* [INSTRUCTIONS TO FOLLOW]: Exclude all pictures from your copy of the data below, which should otherwise match exactly.

* [DATASET SECTION]:
----------------------------------------

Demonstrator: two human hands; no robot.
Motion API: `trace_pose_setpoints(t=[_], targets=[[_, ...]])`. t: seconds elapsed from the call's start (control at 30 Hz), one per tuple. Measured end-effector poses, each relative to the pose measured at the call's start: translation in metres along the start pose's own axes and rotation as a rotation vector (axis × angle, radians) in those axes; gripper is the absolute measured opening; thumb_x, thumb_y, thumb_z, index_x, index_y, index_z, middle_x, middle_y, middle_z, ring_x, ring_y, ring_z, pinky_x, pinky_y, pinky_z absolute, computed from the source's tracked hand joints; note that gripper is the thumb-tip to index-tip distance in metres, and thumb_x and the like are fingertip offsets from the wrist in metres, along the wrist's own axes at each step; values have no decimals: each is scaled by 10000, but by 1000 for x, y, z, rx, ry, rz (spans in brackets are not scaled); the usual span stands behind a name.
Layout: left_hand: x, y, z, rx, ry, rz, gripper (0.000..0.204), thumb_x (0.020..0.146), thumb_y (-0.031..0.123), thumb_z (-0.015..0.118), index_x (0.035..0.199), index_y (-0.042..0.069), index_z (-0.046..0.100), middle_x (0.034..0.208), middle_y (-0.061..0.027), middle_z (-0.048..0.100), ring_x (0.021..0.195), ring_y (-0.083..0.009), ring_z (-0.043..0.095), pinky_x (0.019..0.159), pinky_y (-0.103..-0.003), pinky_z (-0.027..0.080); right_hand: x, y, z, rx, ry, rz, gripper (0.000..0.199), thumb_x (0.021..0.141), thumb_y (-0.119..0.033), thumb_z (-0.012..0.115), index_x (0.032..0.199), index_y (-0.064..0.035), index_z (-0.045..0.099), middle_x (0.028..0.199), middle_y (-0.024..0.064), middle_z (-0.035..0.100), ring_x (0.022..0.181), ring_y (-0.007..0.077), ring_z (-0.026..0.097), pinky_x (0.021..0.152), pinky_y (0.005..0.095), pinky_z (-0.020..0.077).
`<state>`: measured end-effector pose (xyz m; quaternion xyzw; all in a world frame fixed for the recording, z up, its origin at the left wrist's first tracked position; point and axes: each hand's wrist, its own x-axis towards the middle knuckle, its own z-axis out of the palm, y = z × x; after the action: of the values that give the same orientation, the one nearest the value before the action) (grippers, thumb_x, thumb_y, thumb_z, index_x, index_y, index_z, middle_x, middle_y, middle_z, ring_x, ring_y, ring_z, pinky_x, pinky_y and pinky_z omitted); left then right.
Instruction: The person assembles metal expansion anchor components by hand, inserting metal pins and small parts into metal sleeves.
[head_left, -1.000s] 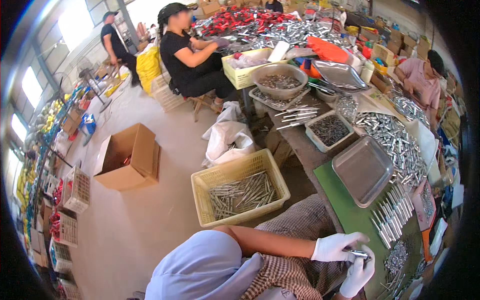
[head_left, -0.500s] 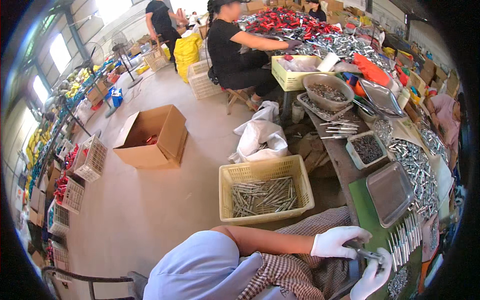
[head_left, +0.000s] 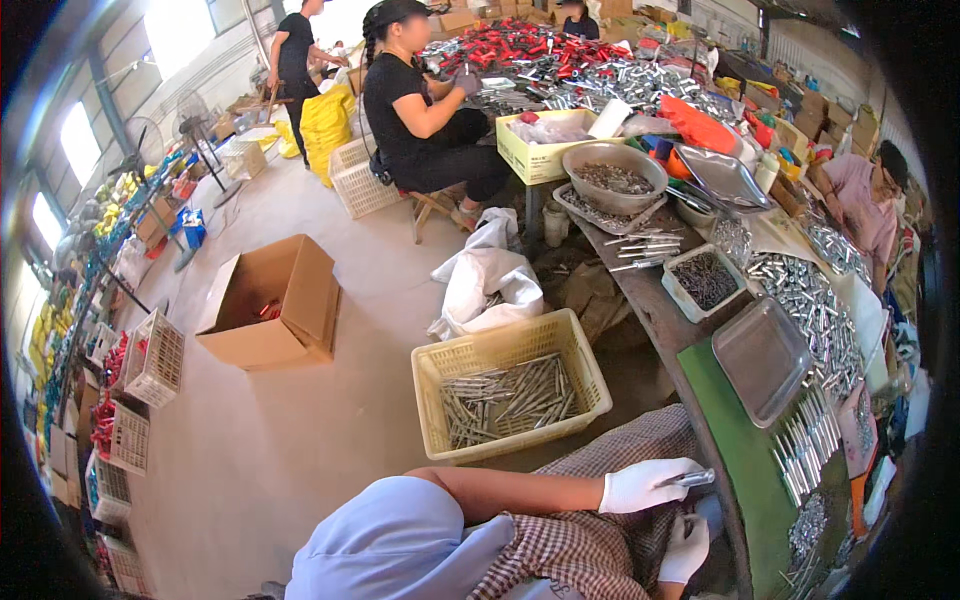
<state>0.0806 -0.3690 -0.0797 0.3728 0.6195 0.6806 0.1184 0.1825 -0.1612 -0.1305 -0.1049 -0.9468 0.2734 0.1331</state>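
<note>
My left hand (head_left: 640,486), in a white glove, is closed on a short metal tube (head_left: 694,479) whose end points at the green table mat (head_left: 735,450). Just below it, over my checked lap, hangs my gloved right hand (head_left: 685,548) with its fingers curled downward; whether it holds anything is hidden. A row of similar metal tubes (head_left: 805,447) lies on the mat to the right of both hands. To the left of my knees, on the floor, stands a yellow basket (head_left: 430,400) with several long metal tubes in it.
An empty metal tray (head_left: 765,357), a bin of dark screws (head_left: 705,281) and a heap of shiny tubes (head_left: 815,300) lie along the table. A person in black (head_left: 425,120) sits at its far end. An open cardboard box (head_left: 270,305) and white sacks (head_left: 485,280) rest on the floor.
My hands have come apart: the left has lifted with the tube and the right has dropped toward my lap. The view has swung, so the basket and box appear lower and nearer.
</note>
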Motion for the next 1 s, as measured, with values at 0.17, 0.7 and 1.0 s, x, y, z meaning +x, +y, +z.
trace_pose_setpoints(t=[0.17,0.7,1.0], targets=[[-3,-13,12,41,-106,-3,443,989,356,522,1277,20,536,1173,-168,607,1107,-303,587,961,-385,455,-13,41,11,-318,-18,249,194,855,-174,653,953,-23,581,884,207,622,868,406,609,769,455,487],[53,20,-2,760,-528,41,311,948,395,517,1168,196,609,982,-117,655,925,-298,647,804,-410,533,-29,-45,-99,728,-26,440,295,990,-148,480,1234,-54,615,599,-24,491,518,53,448,482,229,371],[130,57,55,985,-695,234,307,848,374,644,1085,178,641,822,-72,624,758,-280,639,657,-382,507,13,-35,-122,1098,60,519,317,1015,-245,492,1186,-8,615,665,-35,526,512,21,441,463,202,345]])
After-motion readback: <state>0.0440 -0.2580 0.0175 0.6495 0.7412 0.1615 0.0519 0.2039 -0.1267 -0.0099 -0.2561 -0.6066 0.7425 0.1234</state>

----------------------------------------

* [TASK SOLUTION]:
Demonstrator: two human hands; no robot.
Motion API: `trace_pose_setpoints(t=[_], targets=[[_, ...]])`. t: seconds elapsed from the call's start (control at 30 Hz), one per tuple. Measured end-effector poses, each relative to the pose measured at the call's start: translation in metres along the start pose's own axes and rotation as a rotation vector (axis × angle, radians) in those axes; gripper is the absolute measured opening; thumb_x, thumb_y, thumb_z, index_x, index_y, index_z, middle_x, middle_y, middle_z, ring_x, ring_y, ring_z, pinky_x, pinky_y, pinky_z absolute, computed from the source's tracked hand joints; note that gripper is the thumb-tip to index-tip distance in metres, and thumb_x and the like are fingertip offsets from the wrist in metres, along the wrist's own axes at each step; values have no decimals: each is scaled by 10000, but by 1000 for x, y, z, rx, ry, rz (spans in brackets are not scaled); the usual span stands behind a name.
Layout: left_hand: x, y, z, rx, ry, rz, gripper (0.000..0.204), thumb_x (0.020..0.146), thumb_y (-0.031..0.123), thumb_z (-0.015..0.118), index_x (0.035..0.199), index_y (-0.042..0.069), index_z (-0.046..0.100), middle_x (0.034..0.208), middle_y (-0.061..0.027), middle_z (-0.048..0.100), ring_x (0.021..0.195), ring_y (-0.083..0.009), ring_z (-0.043..0.095), pinky_x (0.019..0.159), pinky_y (-0.103..-0.003), pinky_z (-0.027..0.080); right_hand: x, y, z, rx, ry, rz, gripper (0.000..0.199), thumb_x (0.021..0.141), thumb_y (-0.119..0.033), thumb_z (-0.012..0.115), index_x (0.032..0.199), index_y (-0.064..0.035), index_z (-0.045..0.099), middle_x (0.028..0.199), middle_y (-0.024..0.064), middle_z (-0.035..0.100), ring_x (0.022..0.181), ring_y (-0.007..0.077), ring_z (-0.026..0.097), pinky_x (0.021..0.152), pinky_y (0.005..0.095), pinky_z (-0.020..0.077).
`<state>`: measured end-effector pose (xyz m; quaternion xyzw; all in a world frame fixed for the recording, z up, its origin at the left wrist's first tracked position; point and axes: each hand's wrist, its own x-axis towards the middle knuckle, its own z-axis out of the palm, y = z × x; after the action: of the values that give the same orientation, the one nearest the value before the action) (grippers, thumb_x, thumb_y, thumb_z, index_x, index_y, index_z, middle_x, middle_y, middle_z, ring_x, ring_y, ring_z, pinky_x, pinky_y and pinky_z omitted); left then right.
Instruction: The person assembles metal expansion anchor components by hand, inserting metal pins and small parts into metal sleeves.
[head_left, -1.000s] 
[head_left, -0.500s] 
[head_left, +0.000s] 
<state>0.0806 -0.3690 -0.0797 0.3728 0.6195 0.6806 0.1184 0.1825 -0.1612 -0.1305 -0.1049 -0.9468 0.2734 0.1331</state>
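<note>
My left hand (head_left: 640,486), in a white glove, is closed on a short metal tube (head_left: 694,479) whose end points at the green table mat (head_left: 735,450). Just below it, over my checked lap, hangs my gloved right hand (head_left: 685,548) with its fingers curled downward; whether it holds anything is hidden. A row of similar metal tubes (head_left: 805,447) lies on the mat to the right of both hands. To the left of my knees, on the floor, stands a yellow basket (head_left: 430,400) with several long metal tubes in it.
An empty metal tray (head_left: 765,357), a bin of dark screws (head_left: 705,281) and a heap of shiny tubes (head_left: 815,300) lie along the table. A person in black (head_left: 425,120) sits at its far end. An open cardboard box (head_left: 270,305) and white sacks (head_left: 485,280) rest on the floor.
My hands have come apart: the left has lifted with the tube and the right has dropped toward my lap. The view has swung, so the basket and box appear lower and nearer.
</note>
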Motion for the next 1 s, as measured, with values at 0.17, 0.7 and 1.0 s, x, y, z meaning +x, +y, +z.
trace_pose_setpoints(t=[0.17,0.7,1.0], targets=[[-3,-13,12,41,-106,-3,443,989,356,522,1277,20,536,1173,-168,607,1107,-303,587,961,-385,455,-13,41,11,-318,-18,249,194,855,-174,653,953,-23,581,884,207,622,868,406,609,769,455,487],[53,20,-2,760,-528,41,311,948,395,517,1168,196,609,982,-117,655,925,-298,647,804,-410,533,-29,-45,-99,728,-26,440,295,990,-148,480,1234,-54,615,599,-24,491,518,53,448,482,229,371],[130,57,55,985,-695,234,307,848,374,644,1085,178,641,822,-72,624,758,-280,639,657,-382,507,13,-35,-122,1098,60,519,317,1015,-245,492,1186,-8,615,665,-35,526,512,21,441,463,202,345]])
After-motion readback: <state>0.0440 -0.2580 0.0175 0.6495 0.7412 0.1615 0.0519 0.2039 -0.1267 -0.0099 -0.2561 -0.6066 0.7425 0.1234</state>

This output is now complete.